Oil Contango

Contango is a situation where the futures price of a commodity is higher than the spot price. Brent and U.S. crude contracts were deep into contango as oil prices lost as much as a third of their value after Saudi Arabia signalled it would hike output to win market share.

The Oil Sell-off

Fears of a COVID19-related slump in global energy demand have flipped the market into contango this week – a structure that encourages traders to keep crude in storage for more profitable resale in the future. This also means that the market is moving to carry a humongous amount of oil barrels into inventories, which leads us to the next question ‘where do we store the oil?’

Tankers To The Rescue

The oil glut and contango has made it potentially profitable to buy oil now, store it offshore onboard vessels and sell it later at higher prices. This has led to a fixing frenzy by producers, traders and refiners looking to transport crude as well as store supplies on tankers to take advantage of the widening contango.

https://www.hellenicshippingnews.com/shell-eyes-tankers-for-oil-floating-storage-after-price-collapse/

https://www.spglobal.com/platts/en/market-insights/latest-news/oil/031120-vlcc-rates-surge-as-saudi-bahri-charters-14-tankers-ahead-of-aramco-output-hike

https://www.tradewindsnews.com/tankers/vlcc-rates-surge-as-shipowners-firmly-in-control/2-1-771976

VLCC rates soaring high

VLCC – Very Large Cash Cows

With unrestrained production arriving in April after the breakdown of the OPEC+ alliance, along with lower global demand due to the coronavirus (COVID-19) outbreak, we can expect crude balance to have huge stockbuilds going forward. The huge amount of oil to be stored means that available storage capacity will be exhausted and that floating storage will be required to fully accommodate the surplus.

From my research, onshore crude storage typically requires contango of -$0.25 to -$0.40 a barrel to fill, while floating storage needs more than -$0.70/barrel to compensate shipowners for extended-term charters with often uncertain destinations. Markets are currently well below -$1.50. So business is real. This is also why demand for storage capacity is soaring and tankers dayrates are exploding.

https://www.hellenicshippingnews.com/supertanker-prices-spike-by-nearly-678-on-oil-market-war-and-storage-plays/

The OPEC+ war means that tankers will generate significant earnings in Q2/2020 (Q1/2020 rates are generally already 60-70% fixed and at multi-year highs). Then we also have the seasonally strong Q4 coming up.

This means that tanker companies like Teekay Tankers (NYSE:TNK) are going to have a huge inflow of cash. Their P/FCF ratio is incredibly low at 2.1 if we based on TNK’s Q419 FCF of $2.375/share. This is very conservative considering that we will be looking forward to even better performances for the rest of the year (Q12020 results already expected to be better than Q419).

Summary

In a nutshell, there is going to be way too much crude, way not enough demand, leading to Brent contango, and the million dollar question is whether there will be enough storage.

Conclusion… BTFD

Saudi/Russia wasn’t why I got into shipping. I am still bullish even though the IMO2020 effect did not play out due to the Covid-19 as I felt that demand will increase after the pandemic is over when everyone tries to jumpstart their economy, starting with China. Even without the virus and the Saudi-Russia spat, tanker rates are going to go up as we still have the Phase 1 of the trade deal which will drive demand for US-China routes. Also, newbuilds have been decreasing and there are many more demolitions since the last cycle.

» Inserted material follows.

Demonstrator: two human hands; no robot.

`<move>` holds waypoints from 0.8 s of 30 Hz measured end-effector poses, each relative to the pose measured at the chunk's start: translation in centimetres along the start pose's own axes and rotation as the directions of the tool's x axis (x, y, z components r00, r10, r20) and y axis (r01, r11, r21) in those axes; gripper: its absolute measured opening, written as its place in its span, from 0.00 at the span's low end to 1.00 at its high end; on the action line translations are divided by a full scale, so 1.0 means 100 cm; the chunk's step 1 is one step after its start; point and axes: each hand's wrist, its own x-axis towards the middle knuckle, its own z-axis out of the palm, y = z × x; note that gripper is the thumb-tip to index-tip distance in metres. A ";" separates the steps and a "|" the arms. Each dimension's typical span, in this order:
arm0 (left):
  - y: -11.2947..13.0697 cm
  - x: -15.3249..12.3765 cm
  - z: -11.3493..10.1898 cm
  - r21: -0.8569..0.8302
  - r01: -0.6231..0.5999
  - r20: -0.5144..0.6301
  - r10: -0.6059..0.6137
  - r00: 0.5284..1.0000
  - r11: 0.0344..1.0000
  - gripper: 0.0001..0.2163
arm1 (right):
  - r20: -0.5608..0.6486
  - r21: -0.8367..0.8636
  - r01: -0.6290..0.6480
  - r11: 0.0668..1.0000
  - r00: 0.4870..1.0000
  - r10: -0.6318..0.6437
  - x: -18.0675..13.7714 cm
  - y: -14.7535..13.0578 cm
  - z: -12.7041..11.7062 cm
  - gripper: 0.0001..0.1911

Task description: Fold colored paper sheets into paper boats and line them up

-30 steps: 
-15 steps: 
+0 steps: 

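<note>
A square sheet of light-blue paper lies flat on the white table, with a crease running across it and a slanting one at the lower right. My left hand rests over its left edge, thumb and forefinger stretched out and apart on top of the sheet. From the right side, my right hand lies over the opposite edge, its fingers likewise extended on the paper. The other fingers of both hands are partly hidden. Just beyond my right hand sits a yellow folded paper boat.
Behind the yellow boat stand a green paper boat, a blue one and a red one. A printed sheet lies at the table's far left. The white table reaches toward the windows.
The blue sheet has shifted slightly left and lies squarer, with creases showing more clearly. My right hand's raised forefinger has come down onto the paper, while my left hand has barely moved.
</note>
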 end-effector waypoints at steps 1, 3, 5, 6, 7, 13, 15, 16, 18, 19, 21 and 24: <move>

(See my previous post on STNG https://themosspiglets.com/2019/10/05/scorpio-tankers-nysestng-imo2020-an-upcoming-catalyst/)

Hence, like a mad man, I have been buying up tankers on every 10-15% drop in the market (sinking with the ship lol). Recent gains have been promising but I still felt that investors are still gun-shy due to liquidity issues and the “failed” IMO2020 speculation play. I have been following the shipping industry for a few months only and I do not dare call myself an expert on this. Those interested should do their own research first.

Hopefully by following STNG’s degenerate crazy b****** CEO Bugbee, we can make some decent profits out of this crazy industry.

Cheers

The Moss Piglet owns TNK, STNG, EURN & FRO shares.